Итак, попав в «Современник» как в знакомую, родную коммуналку, я испытала своеобразное смещение во времени. А точнее — дежа вю. С той маленькой разницей, что теперь я находилась под сильным влиянием Андрона, который категорически отвергал советский богемный стиль, как и интеллигенцию того периода. («Интеллигент — это тот, кто владеет несколькими иностранными языками, образован и у кого дед уже был интеллигентом, а эти кто такие?») Я вступала с ним в спор, отстаивая интеллигенцию до хрипоты. Но посиделки под гитару, круглосуточное коллективное существование, надлом как превалирующее настроение теперь воспринимала с трудом. Голова моя была забита поисками своего предназначения, мистическими знаками и символами, раскрытием внутренних резервов — всему этому должно было способствовать воздержание от скоромной пищи и голодание. На гастролях я объедалась яблоками до черного языка (единственное, что ела), постепенно превращаясь в скучную мазохистку. Как ни странно, у нас вегетарианство в конечном итоге ссорит человека с коллективом (все торжества, совместные приемы пищи — мимо!), хотя на самом деле это не является целью, даже наоборот. Не говоря уже о сухом законе: тот, кто ему следует, превращается во врага народа, ибо все ритуальные возлияния после премьер, на сборах труппы, юбилеях и гастрольных буднях призваны скреплять человеческие и творческие узы. Очень показательно в этом смысле ставшее крылатым выражение: «Человек, который не пьет, вызывает у меня подозрение!» Одним словом, я впадала в одну крайность вместо другой: не употребляла спиртное, не курила, не ела мяса, не пила кофе, таскала в карманах какие-то камушки-амулеты, камушки-обереги, думала только о плохой и хорошей энергии и старалась держаться, как подобает женщине из благородного семейства (Кончаловских). Элиза Дулитл, ставшая леди!
Несмотря на мою напускную взрослость и самостоятельность, вид у меня был довольно тепличный.
Это, должно быть, побудило Галину Борисовну сразу предупредить, что театр не только нечто красивое и возвышенное, но и приземленное, грубое — пусть меня ничто не шокирует. Убежденная в том, что худрук просто недооценивает мой жизненный опыт и силу характера, я приготовилась дать отпор всему, что встанет на пути к прекрасному. Затаив на время свои амбиции драматической героини, я довольствовалась вводами на небольшие роли в спектакли «Четыре капли» Виктора Розова и «Валентин и Валентина» Михаила Рощина. Роль в пьесе Розова мне нравилась, она позволяла оттачивать мастерство, будучи одновременно комедийной и драматической. Олег Павлович Табаков не обошел и здесь меня вниманием, пошутив: «Коренева пока существует в состоянии тюбика с пастой — жмет из себя!» А я любила «жать» — подниматься на эмоциональную волну и нестись с ней, едва удерживая равновесие. Но вот эпизодическая роль сестры в пьесе Рощина меня расстраивала. Она была чисто травестийная и досталась мне, как я думала, за маленький рост. Я болезненно выдерживала на сцене реплику Марины Нееловой (Валентины) о том, что «свои недостатки нужно превращать в достоинства» — мне это не удавалось.

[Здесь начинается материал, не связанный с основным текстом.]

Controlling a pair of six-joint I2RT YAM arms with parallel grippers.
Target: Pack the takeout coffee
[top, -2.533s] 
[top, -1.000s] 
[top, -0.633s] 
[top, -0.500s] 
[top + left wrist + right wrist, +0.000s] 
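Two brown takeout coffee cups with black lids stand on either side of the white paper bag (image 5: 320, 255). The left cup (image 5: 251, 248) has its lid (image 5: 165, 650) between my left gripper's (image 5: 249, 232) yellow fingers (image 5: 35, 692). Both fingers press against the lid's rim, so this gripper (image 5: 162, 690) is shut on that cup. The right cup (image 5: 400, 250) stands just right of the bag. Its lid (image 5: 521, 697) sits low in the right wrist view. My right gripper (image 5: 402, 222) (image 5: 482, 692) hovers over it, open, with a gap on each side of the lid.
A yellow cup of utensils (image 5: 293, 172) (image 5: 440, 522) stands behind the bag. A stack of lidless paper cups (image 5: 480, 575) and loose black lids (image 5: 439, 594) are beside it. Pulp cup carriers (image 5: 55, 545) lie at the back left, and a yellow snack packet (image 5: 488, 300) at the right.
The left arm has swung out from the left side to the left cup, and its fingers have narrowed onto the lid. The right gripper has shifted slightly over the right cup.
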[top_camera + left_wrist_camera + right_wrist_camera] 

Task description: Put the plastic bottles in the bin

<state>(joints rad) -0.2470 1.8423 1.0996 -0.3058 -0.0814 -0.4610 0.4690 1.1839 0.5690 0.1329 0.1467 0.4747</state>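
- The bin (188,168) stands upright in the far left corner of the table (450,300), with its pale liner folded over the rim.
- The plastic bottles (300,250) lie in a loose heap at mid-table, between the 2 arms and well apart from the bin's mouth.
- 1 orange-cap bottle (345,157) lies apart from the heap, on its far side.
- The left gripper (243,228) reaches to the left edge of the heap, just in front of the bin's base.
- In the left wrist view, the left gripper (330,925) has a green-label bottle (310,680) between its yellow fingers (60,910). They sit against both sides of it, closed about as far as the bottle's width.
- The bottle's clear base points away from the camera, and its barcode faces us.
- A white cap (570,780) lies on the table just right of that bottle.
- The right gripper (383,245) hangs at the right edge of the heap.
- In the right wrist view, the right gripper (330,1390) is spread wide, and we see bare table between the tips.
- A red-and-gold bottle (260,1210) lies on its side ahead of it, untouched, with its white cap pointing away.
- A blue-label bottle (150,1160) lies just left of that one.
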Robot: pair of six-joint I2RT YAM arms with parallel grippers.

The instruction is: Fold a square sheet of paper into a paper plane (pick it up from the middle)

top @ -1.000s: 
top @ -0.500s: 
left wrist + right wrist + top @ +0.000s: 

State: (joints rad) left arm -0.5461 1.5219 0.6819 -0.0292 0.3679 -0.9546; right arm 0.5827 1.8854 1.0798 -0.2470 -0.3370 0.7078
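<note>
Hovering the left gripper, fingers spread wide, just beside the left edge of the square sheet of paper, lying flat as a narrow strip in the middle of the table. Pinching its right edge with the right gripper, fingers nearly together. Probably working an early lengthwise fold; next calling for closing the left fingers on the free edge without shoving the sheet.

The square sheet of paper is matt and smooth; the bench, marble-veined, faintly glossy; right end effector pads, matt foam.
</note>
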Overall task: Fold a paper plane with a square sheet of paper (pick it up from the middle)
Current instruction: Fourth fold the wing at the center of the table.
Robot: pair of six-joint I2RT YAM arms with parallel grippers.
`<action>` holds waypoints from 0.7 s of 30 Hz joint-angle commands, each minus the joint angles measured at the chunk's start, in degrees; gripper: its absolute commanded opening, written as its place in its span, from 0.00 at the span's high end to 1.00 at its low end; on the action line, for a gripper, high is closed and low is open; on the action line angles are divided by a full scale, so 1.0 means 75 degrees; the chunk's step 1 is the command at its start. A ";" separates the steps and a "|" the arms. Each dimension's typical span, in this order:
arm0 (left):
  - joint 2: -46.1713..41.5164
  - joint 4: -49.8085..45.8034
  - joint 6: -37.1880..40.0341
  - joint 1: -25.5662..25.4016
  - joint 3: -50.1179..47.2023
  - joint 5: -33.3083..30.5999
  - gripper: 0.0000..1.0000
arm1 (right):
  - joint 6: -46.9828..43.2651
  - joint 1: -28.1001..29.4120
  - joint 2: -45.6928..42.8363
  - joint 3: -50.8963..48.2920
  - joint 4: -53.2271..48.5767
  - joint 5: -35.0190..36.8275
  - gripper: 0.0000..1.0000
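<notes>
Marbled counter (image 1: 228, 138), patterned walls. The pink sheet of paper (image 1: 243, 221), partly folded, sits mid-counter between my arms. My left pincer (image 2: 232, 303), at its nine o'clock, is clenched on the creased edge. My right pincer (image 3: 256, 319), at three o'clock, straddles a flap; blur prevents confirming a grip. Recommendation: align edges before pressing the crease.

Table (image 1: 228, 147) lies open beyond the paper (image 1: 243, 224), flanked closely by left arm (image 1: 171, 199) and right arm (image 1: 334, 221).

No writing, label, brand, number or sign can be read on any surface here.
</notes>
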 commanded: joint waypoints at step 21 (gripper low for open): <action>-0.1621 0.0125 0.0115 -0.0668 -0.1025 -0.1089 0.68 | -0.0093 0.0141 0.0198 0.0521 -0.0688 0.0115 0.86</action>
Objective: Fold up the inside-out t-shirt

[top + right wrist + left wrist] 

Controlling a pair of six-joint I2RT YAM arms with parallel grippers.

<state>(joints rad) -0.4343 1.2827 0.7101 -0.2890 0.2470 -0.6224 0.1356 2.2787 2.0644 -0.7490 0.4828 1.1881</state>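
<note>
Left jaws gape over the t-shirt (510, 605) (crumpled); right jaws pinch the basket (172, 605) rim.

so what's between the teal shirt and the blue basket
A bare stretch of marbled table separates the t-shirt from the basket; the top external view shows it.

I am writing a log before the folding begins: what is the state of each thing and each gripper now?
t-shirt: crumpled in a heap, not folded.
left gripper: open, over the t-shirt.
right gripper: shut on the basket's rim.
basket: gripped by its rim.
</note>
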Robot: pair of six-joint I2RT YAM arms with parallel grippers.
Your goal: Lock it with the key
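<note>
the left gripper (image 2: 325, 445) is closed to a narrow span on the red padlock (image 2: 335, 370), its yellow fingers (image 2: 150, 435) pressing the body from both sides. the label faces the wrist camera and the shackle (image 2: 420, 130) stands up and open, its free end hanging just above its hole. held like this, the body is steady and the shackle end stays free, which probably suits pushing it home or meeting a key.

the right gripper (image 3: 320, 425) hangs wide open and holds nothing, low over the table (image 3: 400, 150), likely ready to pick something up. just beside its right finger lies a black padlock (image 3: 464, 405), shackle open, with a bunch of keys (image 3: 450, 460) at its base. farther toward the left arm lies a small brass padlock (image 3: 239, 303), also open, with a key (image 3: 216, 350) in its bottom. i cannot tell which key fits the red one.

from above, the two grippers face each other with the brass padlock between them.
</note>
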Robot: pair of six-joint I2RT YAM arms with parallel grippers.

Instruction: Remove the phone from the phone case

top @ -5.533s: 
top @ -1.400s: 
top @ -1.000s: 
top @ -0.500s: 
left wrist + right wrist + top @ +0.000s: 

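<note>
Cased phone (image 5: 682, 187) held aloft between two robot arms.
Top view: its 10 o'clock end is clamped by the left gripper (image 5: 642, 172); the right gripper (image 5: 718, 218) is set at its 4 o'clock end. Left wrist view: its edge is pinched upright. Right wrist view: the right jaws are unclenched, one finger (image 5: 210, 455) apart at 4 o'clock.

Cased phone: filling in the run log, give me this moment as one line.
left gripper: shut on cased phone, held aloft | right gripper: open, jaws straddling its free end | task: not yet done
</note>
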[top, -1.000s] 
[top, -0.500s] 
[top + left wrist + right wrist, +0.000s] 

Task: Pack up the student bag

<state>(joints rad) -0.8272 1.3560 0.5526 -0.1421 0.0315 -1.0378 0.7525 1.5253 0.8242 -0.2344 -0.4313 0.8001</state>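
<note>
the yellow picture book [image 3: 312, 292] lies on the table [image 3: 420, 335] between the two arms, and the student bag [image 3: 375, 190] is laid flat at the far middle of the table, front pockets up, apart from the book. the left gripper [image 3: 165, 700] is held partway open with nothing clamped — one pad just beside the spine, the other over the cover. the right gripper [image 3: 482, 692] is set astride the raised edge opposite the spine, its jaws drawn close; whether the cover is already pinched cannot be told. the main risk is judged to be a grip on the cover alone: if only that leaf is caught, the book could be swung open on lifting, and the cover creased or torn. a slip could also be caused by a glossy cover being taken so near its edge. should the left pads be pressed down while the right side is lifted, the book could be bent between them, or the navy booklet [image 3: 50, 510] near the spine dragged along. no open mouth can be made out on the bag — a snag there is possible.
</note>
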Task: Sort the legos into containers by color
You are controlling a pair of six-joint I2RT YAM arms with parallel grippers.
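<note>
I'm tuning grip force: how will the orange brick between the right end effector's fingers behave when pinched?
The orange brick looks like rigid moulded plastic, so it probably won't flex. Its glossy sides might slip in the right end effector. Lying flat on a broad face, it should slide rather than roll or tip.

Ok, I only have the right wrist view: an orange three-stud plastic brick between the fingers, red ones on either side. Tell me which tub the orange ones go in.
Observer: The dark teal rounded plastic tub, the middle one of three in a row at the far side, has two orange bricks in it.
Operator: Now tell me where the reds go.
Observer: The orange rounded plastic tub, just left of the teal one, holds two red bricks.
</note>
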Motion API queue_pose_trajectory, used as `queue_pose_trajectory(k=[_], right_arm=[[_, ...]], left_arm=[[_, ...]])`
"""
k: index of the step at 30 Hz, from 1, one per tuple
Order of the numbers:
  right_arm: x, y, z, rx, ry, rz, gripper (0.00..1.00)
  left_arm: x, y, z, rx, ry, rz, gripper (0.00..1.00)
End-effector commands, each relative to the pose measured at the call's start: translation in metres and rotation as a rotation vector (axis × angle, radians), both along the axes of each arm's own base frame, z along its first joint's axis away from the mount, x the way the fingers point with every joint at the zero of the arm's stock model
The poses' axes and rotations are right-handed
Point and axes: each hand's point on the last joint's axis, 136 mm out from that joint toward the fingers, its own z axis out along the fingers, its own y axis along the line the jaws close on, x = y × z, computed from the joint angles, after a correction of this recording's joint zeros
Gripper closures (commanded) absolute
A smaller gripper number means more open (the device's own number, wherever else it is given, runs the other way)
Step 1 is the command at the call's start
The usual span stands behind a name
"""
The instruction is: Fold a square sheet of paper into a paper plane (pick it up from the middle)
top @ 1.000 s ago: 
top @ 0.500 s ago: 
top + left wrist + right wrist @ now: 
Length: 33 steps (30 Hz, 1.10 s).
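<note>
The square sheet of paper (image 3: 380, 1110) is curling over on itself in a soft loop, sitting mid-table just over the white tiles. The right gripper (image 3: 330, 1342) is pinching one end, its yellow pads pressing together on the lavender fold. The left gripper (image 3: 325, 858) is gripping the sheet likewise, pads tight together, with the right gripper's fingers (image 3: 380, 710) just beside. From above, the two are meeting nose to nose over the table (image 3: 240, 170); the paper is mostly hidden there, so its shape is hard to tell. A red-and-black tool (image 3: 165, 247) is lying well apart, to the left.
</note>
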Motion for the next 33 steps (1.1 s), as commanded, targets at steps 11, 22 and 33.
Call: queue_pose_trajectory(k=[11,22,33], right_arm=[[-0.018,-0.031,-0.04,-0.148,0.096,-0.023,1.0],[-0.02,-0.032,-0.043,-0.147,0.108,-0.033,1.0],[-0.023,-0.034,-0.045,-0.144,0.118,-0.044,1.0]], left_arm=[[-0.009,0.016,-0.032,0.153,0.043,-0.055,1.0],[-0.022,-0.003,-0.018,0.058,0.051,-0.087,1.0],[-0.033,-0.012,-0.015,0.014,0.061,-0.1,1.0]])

Одним из таких «недостатков» была моя ревность в отношении самой Марины Нееловой. Наверное, многие актрисы мечтали оказаться на ее месте — единственной героини театра, любимицы главного режиссера и бесспорной любимицы публики. И смешанное чувство зависти, ревности и восхищения в данном случае так же естественно, как и мучительно. Но к нему примешивалось что-то еще. Я много слышала от Андрона о Маринином таланте и женском обаянии. Говоря о ней, он всегда расплывался в улыбке и даже краснел — в его словах чувствовалась влюбленность в нее как в женщину. И пусть это было в прошлом — некоторые прошлые увлечения все еще опасны в настоящем, а значит, и в будущем. Я смотрела на нее как на соперницу, отмечая все достоинства и недостатки. Только без толку — достоинств было множество, а недостаток один: она знала Андрона до меня. Несмотря на сложную внутреннюю борьбу, которой я была занята в присутствии Марины, мне пошло это на пользу. Впереди было еще много встреч с соперницами, любовницами, талантами, стервами и ангелами, чьи взгляды предстояло выдержать. В конце концов я сама начала испытывать прилив нежности к Марине и умиление всем тем, что она делала. Мне захотелось превратиться из «зайчика» в обворожительную лисицу, стать умнее, острее, коварнее — короче, как сама Неелова. Тот же Табаков однажды, глядя ей вслед, прошептал: «Сирена». На языке мифологии это значит — соблазнительница. Олег Павлович был прав — присутствие этой женщины вдохновляло мужскую половину театра посильнее самой системы Станиславского.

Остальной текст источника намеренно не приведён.